What is being asked >> Please provide the entries below again, word for word.

Extracted data entries >>

──────────────────────────────

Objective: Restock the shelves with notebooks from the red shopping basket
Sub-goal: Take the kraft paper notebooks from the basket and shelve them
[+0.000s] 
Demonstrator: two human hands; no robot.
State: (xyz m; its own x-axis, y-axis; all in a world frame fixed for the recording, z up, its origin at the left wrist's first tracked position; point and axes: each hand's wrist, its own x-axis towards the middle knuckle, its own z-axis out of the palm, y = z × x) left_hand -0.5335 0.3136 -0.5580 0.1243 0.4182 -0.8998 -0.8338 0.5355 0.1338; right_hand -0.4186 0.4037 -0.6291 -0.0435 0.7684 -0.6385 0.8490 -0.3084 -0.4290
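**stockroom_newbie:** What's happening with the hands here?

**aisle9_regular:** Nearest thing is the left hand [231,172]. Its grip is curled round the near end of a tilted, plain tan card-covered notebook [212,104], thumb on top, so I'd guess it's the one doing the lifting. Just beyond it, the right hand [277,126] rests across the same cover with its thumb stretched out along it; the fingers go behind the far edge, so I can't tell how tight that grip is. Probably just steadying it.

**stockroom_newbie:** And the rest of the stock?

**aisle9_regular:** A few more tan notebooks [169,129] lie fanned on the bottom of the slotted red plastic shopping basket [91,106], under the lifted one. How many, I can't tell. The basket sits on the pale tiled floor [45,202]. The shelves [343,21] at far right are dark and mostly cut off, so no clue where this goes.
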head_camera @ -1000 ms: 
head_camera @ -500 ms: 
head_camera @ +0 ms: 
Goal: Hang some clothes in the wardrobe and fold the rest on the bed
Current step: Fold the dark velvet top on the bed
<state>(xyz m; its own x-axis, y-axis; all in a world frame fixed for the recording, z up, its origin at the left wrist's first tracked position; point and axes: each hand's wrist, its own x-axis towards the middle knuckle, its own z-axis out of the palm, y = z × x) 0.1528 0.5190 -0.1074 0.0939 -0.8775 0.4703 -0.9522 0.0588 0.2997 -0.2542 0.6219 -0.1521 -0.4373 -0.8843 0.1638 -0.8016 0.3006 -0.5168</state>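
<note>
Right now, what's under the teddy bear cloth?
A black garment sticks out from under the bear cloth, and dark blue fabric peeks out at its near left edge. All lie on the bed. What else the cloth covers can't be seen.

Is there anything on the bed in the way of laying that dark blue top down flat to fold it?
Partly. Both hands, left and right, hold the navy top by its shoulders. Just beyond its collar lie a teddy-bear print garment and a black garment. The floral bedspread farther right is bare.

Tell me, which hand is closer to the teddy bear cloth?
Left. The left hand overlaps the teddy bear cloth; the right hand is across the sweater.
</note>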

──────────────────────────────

Exercise response >>
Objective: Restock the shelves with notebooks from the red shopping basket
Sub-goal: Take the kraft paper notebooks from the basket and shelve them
[+0.000s] 
Demonstrator: two human hands; no robot.
State: (xyz m; its own x-axis, y-axis; all in a world frame fixed for the recording, z up, its origin at the left wrist's first tracked position; point and axes: each hand's wrist, its own x-axis towards the middle knuckle, its own z-axis out of the palm, y = z × x) left_hand -0.5335 0.3136 -0.5580 0.1243 0.4182 -0.8998 -0.8338 0.5355 0.1338; right_hand -0.4186 0.4037 -0.6291 -0.0435 0.7684 -0.6385 0.8490 -0.3084 -0.4290
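**stockroom_newbie:** What's happening with the hands here?

**aisle9_regular:** Nearest thing is the left hand [231,172]. Its grip is curled round the near end of a tilted, plain tan card-covered notebook [212,104], thumb on top, so I'd guess it's the one doing the lifting. Just beyond it, the right hand [277,126] rests across the same cover with its thumb stretched out along it; the fingers go behind the far edge, so I can't tell how tight that grip is. Probably just steadying it.

**stockroom_newbie:** And the rest of the stock?

**aisle9_regular:** A few more tan notebooks [169,129] lie fanned on the bottom of the slotted red plastic shopping basket [91,106], under the lifted one. How many, I can't tell. The basket sits on the pale tiled floor [45,202]. The shelves [343,21] at far right are dark and mostly cut off, so no clue where this goes.
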head_camera @ -1000 ms: 
head_camera @ -500 ms: 
head_camera @ +0 ms: 
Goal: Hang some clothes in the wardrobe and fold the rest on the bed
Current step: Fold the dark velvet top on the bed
<state>(xyz m; its own x-axis, y-axis; all in a world frame fixed for the recording, z up, its origin at the left wrist's first tracked position; point and axes: each hand's wrist, its own x-axis towards the middle knuckle, its own z-axis out of the palm, y = z × x) 0.1528 0.5190 -0.1074 0.0939 -0.8775 0.4703 -0.9522 0.0588 0.2997 -0.2542 0.6219 -0.1521 -0.4373 -0.8843 0.1638 -0.8016 0.3006 -0.5168</state>
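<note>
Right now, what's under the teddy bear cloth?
A black garment sticks out from under the bear cloth, and dark blue fabric peeks out at its near left edge. All lie on the bed. What else the cloth covers can't be seen.

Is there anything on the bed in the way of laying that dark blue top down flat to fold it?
Partly. Both hands, left and right, hold the navy top by its shoulders. Just beyond its collar lie a teddy-bear print garment and a black garment. The floral bedspread farther right is bare.

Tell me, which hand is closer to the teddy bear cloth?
Left. The left hand overlaps the teddy bear cloth; the right hand is across the sweater.
</note>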

No other output is expected for this exercise.